Labour urges action on housing

[Beds & Herts Saturday Telegraph: July 19th, 1919]

At the meeting of the Luton Trades and Labour Council on Thursday [July 17th], reference was made to the Luton Corporation housing scheme. The Council's committee, which is dealing with the housing question and fighting on behalf of tenants who are compelled to leave their houses under legal process, recommended that the Town Council be addressed as follows:

That on the general question we suggest the employment of direct labour in the building of the 1,000 houses.

To ask the Town Council what accommodation they can offer to the people awaiting eviction, in the way of storage or residence at the Town Hall.

To ask the Town Council to proceed with the building at once, owing to the urgency of the question.

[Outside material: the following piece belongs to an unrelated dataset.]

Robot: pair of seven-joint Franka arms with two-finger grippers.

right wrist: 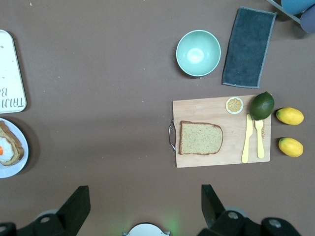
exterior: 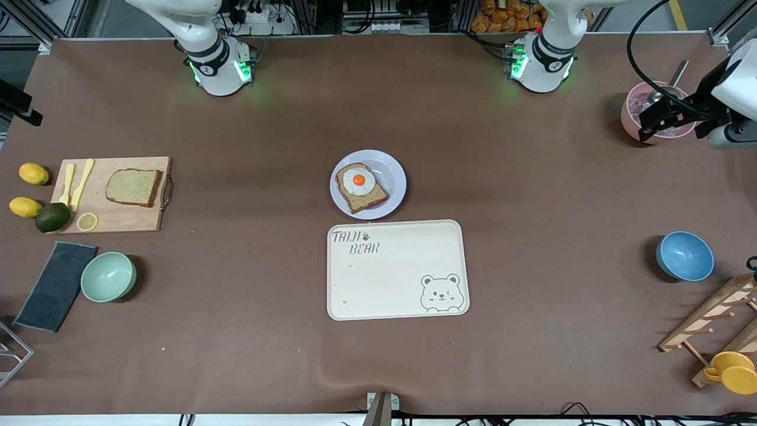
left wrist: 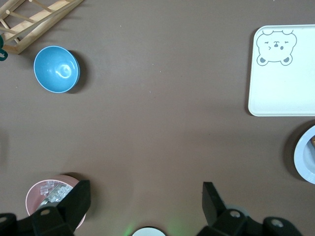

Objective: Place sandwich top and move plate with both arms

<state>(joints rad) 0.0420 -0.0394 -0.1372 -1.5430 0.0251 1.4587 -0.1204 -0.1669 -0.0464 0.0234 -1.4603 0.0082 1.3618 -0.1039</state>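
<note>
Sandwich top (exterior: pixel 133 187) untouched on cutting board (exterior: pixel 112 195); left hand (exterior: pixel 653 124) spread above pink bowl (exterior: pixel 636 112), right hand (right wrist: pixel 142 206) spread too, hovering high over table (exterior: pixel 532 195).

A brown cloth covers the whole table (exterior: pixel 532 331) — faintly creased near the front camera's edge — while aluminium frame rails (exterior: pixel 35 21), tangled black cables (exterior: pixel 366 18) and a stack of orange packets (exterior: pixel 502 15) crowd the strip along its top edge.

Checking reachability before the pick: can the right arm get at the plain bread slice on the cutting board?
Probably yes: the sandwich top lies uncovered on the cutting board, and the right end effector is open.
</note>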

To ask the Town Council to consider the advisability of letting the first 100 houses to tenants evicted by legal process, selecting families with two or more children who would require separate bedrooms.

Mr Ruckwood spoke briefly on the matter, and Mr Frank Goodman (Secretary) said the committee dealing with the matter considered that as the County Court Judge was only in the town for a few hours every five or six weeks, he could have no local knowledge on the question of accommodation.

Mr Goodman said he wrote to the Lord Chief Justice on this matter, and the reply from Lord Reading said the matter was not one that could be brought before him except in the course of the ordinary administration of the law.

The Council agreed to make the recommendations to the Town Council.